=== Begin Enclosure ===

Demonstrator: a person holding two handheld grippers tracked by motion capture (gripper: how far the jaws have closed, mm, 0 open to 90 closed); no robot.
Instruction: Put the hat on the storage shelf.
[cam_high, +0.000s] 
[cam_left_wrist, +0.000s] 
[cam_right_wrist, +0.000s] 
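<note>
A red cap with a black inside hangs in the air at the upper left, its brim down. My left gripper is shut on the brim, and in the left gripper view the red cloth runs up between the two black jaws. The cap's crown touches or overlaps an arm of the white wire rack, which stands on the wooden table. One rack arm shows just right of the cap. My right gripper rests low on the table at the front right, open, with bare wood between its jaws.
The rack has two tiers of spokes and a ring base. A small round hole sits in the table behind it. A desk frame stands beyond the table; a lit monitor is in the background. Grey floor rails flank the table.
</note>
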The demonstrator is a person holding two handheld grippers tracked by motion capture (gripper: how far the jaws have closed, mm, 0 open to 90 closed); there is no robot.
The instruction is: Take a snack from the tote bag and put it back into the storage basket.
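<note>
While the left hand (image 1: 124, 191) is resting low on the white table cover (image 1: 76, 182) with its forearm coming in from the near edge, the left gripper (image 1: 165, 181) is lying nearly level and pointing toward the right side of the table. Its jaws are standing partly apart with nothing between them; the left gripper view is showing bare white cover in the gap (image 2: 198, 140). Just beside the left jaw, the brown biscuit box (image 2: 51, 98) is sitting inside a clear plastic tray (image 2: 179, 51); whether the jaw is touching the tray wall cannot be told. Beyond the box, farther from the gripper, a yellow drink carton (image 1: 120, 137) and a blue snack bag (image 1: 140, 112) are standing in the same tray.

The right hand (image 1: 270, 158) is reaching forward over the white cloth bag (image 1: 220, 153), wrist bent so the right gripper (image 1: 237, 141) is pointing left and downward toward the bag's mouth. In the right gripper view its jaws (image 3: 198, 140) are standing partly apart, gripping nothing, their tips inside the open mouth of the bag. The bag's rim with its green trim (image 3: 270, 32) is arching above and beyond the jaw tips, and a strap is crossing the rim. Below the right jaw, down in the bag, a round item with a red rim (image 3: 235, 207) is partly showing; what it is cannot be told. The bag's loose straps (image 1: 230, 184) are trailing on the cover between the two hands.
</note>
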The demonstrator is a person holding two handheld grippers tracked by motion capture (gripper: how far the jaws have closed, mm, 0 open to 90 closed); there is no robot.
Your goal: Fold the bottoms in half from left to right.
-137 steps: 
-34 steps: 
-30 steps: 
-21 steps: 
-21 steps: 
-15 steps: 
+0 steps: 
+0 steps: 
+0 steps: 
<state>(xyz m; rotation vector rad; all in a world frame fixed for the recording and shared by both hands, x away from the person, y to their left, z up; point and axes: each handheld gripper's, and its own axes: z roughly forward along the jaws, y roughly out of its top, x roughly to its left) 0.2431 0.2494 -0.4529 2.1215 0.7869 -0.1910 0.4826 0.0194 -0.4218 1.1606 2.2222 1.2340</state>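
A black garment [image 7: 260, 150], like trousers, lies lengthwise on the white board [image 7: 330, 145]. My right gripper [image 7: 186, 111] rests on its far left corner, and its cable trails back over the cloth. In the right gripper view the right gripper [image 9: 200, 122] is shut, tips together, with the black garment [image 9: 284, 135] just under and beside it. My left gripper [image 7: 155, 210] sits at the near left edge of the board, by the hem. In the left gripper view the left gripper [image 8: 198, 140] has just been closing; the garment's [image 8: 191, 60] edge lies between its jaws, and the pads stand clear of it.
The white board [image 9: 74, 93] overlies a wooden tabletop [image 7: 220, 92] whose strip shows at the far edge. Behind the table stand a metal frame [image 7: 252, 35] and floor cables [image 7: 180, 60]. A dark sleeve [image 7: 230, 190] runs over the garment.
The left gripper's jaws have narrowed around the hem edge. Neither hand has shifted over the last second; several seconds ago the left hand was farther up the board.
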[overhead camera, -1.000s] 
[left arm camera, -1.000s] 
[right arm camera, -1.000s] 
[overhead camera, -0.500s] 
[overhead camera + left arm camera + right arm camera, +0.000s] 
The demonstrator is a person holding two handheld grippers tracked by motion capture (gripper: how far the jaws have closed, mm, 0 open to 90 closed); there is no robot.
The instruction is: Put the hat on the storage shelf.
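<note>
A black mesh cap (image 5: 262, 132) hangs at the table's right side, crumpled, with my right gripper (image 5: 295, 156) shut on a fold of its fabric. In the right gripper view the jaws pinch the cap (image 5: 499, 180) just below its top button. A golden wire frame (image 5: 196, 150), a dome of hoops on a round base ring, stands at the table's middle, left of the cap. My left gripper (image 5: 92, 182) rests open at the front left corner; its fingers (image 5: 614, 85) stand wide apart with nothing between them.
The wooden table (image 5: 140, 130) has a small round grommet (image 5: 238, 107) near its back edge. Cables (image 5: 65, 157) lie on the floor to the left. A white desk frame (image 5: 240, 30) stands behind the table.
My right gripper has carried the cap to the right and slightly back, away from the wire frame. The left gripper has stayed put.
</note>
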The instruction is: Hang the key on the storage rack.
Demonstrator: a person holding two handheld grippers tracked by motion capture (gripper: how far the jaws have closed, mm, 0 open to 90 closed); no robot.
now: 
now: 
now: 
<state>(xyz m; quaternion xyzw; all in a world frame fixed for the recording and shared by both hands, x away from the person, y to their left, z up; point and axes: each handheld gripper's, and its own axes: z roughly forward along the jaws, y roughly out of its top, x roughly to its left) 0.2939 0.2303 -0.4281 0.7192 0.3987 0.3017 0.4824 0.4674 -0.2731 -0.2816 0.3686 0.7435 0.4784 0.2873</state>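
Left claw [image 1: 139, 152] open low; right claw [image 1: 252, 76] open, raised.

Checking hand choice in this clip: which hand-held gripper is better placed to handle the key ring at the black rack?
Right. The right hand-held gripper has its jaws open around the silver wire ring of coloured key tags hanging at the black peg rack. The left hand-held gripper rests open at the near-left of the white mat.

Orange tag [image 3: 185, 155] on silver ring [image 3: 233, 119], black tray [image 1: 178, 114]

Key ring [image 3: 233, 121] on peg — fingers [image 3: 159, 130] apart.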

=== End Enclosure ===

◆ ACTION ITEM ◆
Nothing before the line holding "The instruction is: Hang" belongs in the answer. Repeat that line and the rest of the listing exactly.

◆ ANSWER BOX ◆
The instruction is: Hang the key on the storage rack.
Demonstrator: a person holding two handheld grippers tracked by motion capture (gripper: how far the jaws have closed, mm, 0 open to 90 closed); no robot.
now: 
now: 
now: 
<state>(xyz m; quaternion xyzw; all in a world frame fixed for the recording and shared by both hands, x away from the person, y to their left, z up; point and axes: each handheld gripper's, and its own axes: z roughly forward along the jaws, y roughly out of its top, x roughly to its left) 0.2939 0.2303 -0.4281 0.7192 0.3987 0.3017 0.4824 0.4674 -0.2731 -0.2816 0.3686 0.7435 0.4784 0.2873</state>
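Left claw [image 1: 139, 152] open low; right claw [image 1: 252, 76] open, raised.

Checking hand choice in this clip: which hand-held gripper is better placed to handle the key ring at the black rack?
Right. The right hand-held gripper has its jaws open around the silver wire ring of coloured key tags hanging at the black peg rack. The left hand-held gripper rests open at the near-left of the white mat.

Orange tag [image 3: 185, 155] on silver ring [image 3: 233, 119], black tray [image 1: 178, 114]

Key ring [image 3: 233, 121] on peg — fingers [image 3: 159, 130] apart.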

That's the full output for the exercise.